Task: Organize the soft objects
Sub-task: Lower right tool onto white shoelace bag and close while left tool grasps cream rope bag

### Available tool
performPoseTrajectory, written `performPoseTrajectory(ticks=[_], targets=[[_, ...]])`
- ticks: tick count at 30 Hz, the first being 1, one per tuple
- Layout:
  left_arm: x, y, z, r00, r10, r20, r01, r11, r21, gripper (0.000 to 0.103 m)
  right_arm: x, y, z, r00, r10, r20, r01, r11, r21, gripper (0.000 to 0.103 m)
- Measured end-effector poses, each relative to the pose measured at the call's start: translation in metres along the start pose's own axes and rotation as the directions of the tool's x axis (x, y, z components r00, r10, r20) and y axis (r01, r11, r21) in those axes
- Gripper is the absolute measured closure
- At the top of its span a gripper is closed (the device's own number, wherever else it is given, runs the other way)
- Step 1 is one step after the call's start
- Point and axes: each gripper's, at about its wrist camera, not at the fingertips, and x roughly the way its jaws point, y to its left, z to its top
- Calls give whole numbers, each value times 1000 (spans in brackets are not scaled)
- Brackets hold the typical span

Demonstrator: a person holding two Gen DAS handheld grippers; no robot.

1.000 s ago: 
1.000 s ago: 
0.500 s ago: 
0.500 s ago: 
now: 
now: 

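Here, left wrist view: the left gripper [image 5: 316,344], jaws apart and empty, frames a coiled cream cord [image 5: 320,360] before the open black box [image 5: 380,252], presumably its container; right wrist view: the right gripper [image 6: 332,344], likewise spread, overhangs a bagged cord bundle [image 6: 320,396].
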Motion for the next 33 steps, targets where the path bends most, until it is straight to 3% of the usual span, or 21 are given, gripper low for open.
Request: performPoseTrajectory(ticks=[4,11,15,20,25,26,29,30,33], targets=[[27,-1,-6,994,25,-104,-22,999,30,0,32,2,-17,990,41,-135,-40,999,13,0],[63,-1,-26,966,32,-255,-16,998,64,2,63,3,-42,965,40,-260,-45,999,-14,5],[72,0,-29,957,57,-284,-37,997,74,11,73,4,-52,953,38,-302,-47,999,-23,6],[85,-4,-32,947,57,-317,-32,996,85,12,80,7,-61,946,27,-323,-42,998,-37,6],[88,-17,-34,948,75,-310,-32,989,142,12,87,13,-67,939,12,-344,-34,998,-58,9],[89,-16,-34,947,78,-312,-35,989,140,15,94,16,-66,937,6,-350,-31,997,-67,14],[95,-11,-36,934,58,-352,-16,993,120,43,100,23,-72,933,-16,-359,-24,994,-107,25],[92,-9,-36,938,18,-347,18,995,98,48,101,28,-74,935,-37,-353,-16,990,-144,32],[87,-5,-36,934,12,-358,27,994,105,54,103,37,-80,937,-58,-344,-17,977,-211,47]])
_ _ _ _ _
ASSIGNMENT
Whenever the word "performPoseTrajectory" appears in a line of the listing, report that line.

ANSWER FOR THIS EXERCISE
performPoseTrajectory, written `performPoseTrajectory(ticks=[_], targets=[[_, ...]])`
Request: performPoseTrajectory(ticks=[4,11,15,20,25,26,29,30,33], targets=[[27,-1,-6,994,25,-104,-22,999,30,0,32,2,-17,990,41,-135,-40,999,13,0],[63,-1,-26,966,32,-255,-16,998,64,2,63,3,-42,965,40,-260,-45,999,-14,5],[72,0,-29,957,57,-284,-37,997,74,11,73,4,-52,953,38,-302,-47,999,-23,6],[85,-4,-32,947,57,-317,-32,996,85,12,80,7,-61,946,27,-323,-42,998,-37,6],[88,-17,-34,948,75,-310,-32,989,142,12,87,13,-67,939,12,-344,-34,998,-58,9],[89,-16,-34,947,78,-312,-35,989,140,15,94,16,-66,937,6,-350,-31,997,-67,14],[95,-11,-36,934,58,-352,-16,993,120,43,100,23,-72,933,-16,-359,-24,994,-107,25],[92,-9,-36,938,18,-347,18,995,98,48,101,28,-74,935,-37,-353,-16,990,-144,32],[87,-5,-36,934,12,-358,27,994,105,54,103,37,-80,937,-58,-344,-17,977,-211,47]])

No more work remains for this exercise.